Neither his mother, Jeannette, or father were invited to Reed’s wedding in December 2012 and the family, including Reed’s sister, Hannah, hasn’t spoken to Patrick in several years. The family watched Reed win the Masters from their home in Augusta, Ga., just miles away from Augusta National.
He won the Masters with a pair of wedges from a new equipment company, Artisan Golf.
Reed doesn’t have a deal with the main club company, and his bag shows the freedom he has to play any and all equipment. At the Masters, he used a Ping G400 LST driver, which he favours for its low-spin qualities, an old Nike fairway wood, an Odyssey putter and wedges from this new brand started by former Nike club makers.
Reed’s yardage book is so American.
Captain America, as Reed has been dubbed, carries a number of USA-themed gear with him—including his yardage book, 2016 Ryder Cup umbrella. He’s even been known to wear his past USA team uniform outside of the Ryder Cup.
A 2031 AJGA bag tag hangs on Reed’s golf bag.
Reed kept his own AJGA bag tag on his bag as he first came on tour.
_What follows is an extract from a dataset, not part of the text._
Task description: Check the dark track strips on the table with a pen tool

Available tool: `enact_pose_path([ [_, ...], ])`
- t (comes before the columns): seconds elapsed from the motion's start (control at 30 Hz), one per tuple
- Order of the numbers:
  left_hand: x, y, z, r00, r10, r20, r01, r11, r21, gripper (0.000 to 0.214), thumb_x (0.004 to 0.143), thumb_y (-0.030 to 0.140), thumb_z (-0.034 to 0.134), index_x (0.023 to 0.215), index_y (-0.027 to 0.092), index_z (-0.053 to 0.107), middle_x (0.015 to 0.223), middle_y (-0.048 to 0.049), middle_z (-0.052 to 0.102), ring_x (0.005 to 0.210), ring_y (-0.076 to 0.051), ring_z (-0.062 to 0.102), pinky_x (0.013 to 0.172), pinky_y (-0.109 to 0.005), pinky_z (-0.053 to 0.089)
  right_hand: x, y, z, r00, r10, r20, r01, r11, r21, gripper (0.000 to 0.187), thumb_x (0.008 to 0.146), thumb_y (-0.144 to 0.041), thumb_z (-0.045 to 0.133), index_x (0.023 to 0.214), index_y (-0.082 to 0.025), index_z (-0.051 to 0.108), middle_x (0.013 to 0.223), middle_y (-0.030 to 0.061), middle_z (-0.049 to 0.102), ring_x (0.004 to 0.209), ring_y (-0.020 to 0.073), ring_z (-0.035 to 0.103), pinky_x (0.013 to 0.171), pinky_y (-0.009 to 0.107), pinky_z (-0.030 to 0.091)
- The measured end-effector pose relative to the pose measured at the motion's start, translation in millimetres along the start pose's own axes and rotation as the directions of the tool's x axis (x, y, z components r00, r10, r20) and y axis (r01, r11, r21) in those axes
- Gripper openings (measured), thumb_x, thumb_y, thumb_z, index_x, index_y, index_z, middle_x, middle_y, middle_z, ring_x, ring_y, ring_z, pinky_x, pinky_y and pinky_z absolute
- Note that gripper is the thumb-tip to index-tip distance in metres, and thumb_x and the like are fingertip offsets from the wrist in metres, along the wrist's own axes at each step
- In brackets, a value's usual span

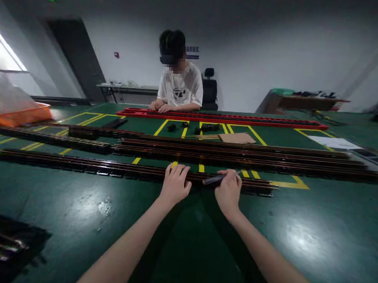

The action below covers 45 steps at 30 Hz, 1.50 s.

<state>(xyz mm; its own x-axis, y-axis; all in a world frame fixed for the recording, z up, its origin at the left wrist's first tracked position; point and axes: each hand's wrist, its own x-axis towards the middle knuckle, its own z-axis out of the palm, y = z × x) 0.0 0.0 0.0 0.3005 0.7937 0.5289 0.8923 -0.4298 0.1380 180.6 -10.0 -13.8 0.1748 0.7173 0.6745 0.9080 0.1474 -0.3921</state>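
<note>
On the nearest rail (112,168) — left hand (175,183) flat, pinning it, right hand (228,189) gripping a slim tool (214,179); if that rail skids, the tip could slip.

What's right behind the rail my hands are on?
More long dark rails in parallel rows. The left hand and the right hand, holding a pen-like tool, hide part of the near rail.
</note>
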Motion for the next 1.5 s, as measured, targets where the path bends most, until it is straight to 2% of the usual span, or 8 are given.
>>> enact_pose_path([
  [0.13, -1, 3, 0.2, 0.998, -0.059, -0.021, 0.06, 0.998, 0.019, 0.036, 0.077, 0.025, 0.046, 0.109, 0.017, 0.06, 0.109, -0.0101, 0.064, 0.109, -0.026, 0.053, 0.106, -0.049, 0.023, 2, 8, -4, 0.999, 0.013, -0.052, -0.011, 1.0, 0.026, 0.038, 0.054, -0.004, 0.042, 0.088, -0.02, 0.036, 0.087, 0.0082, 0.06, 0.087, 0.0253, 0.057, 0.091, 0.044, 0.034],
  [0.33, 1, 3, -1.5, 0.996, -0.084, 0.007, 0.084, 0.996, 0.022, 0.033, 0.077, 0.027, 0.047, 0.103, 0.016, 0.062, 0.105, -0.0103, 0.065, 0.104, -0.026, 0.055, 0.103, -0.049, 0.028, 0, -1, -5, 0.979, -0.201, 0.035, 0.197, 0.976, 0.093, 0.032, 0.061, -0.006, 0.044, 0.09, -0.019, 0.037, 0.091, 0.0103, 0.06, 0.088, 0.0243, 0.058, 0.089, 0.04, 0.037],
  [0.73, 0, -1, 2.1, 0.999, -0.039, 0.035, 0.04, 0.998, -0.038, 0.041, 0.08, 0.023, 0.043, 0.118, 0.015, 0.054, 0.118, -0.0114, 0.059, 0.115, -0.025, 0.049, 0.108, -0.048, 0.023, 3, 9, -6, 0.999, -0.013, -0.035, 0.012, 0.999, -0.03, 0.036, 0.059, -0.002, 0.041, 0.089, -0.02, 0.033, 0.084, 0.0072, 0.06, 0.083, 0.024, 0.058, 0.088, 0.043, 0.035],
  [0.87, -1, -2, 4.9, 0.994, -0.105, -0.006, 0.105, 0.994, -0.003, 0.038, 0.081, 0.024, 0.043, 0.115, 0.014, 0.056, 0.114, -0.0111, 0.062, 0.112, -0.025, 0.052, 0.107, -0.049, 0.025, 4, 15, -8, 0.997, -0.055, -0.06, 0.059, 0.996, 0.061, 0.035, 0.059, -0.005, 0.042, 0.09, -0.019, 0.035, 0.086, 0.0088, 0.059, 0.082, 0.0237, 0.058, 0.087, 0.043, 0.037],
  [0.97, -1, -3, 5.4, 0.988, -0.148, -0.035, 0.149, 0.989, 0.016, 0.036, 0.081, 0.024, 0.044, 0.112, 0.015, 0.059, 0.111, -0.0109, 0.063, 0.11, -0.026, 0.053, 0.106, -0.05, 0.026, 4, 14, -7, 0.992, -0.129, -0.016, 0.13, 0.983, 0.129, 0.029, 0.064, -0.011, 0.045, 0.09, -0.019, 0.036, 0.088, 0.0096, 0.059, 0.084, 0.0241, 0.058, 0.087, 0.042, 0.037],
  [1.1, -1, -4, 6.2, 0.98, -0.187, -0.064, 0.189, 0.982, 0.021, 0.032, 0.08, 0.026, 0.045, 0.106, 0.018, 0.061, 0.108, -0.0102, 0.064, 0.109, -0.026, 0.052, 0.105, -0.052, 0.026, 4, 9, -5, 0.977, -0.199, 0.079, 0.195, 0.979, 0.05, 0.031, 0.062, -0.014, 0.049, 0.091, -0.019, 0.038, 0.09, 0.0104, 0.06, 0.087, 0.0261, 0.059, 0.088, 0.042, 0.036],
  [1.23, -1, -5, 5.3, 0.981, -0.187, -0.043, 0.188, 0.982, 0.012, 0.031, 0.08, 0.028, 0.045, 0.105, 0.019, 0.062, 0.107, -0.0099, 0.063, 0.109, -0.027, 0.051, 0.105, -0.053, 0.026, 3, 3, -5, 0.984, -0.148, 0.103, 0.151, 0.988, -0.021, 0.031, 0.062, -0.011, 0.048, 0.091, -0.019, 0.037, 0.087, 0.0092, 0.061, 0.085, 0.0255, 0.059, 0.089, 0.041, 0.034],
  [1.5, 1, 1, -4.0, 0.997, 0.001, 0.08, 0.003, 0.999, -0.049, 0.039, 0.081, 0.031, 0.045, 0.116, 0.018, 0.055, 0.117, -0.0098, 0.059, 0.117, -0.025, 0.047, 0.109, -0.048, 0.023, 2, 7, -7, 1.0, -0.003, -0.016, 0.002, 0.996, -0.095, 0.035, 0.058, -0.004, 0.043, 0.089, -0.019, 0.035, 0.086, 0.0071, 0.06, 0.086, 0.0251, 0.057, 0.093, 0.045, 0.031],
])
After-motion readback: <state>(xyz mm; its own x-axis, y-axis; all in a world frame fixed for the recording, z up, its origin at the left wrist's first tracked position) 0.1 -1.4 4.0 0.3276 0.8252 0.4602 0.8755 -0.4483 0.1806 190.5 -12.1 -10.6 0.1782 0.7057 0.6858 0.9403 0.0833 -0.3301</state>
He now has one for his
And with the birth of his second child, Barrett Benjamin Reed, in December 2017, he’s added a second tag.
You’ll often spot Reed on the range with earbuds, listening to the same song on repeat: “Radioactive” by Imagine Dragons.
He told me in 2013: “It’s the perfect tempo to swing to—and it pumps me up.” The song even made Nick Faldo’s call on the 72nd hole on Sunday … Faldo said: “Welcome to the new age, the new age.”
Like most golfers, Reed has thought often about winning the Masters. And he lets his mind wander into his practice.
“I dream very little when I’m sleeping and a ton when I’m awake,” Reed told Golf Digest in 2016. “I still do the practice-green thing of having a putt to win the Masters, the announcers whispering in the background in their dramatic way, a huge gallery there, the whole thing. I’ve never missed one of those putts, mainly because I make sure it’s a two-footer, so winning is a bygone conclusion. Positive reinforcement, you know.”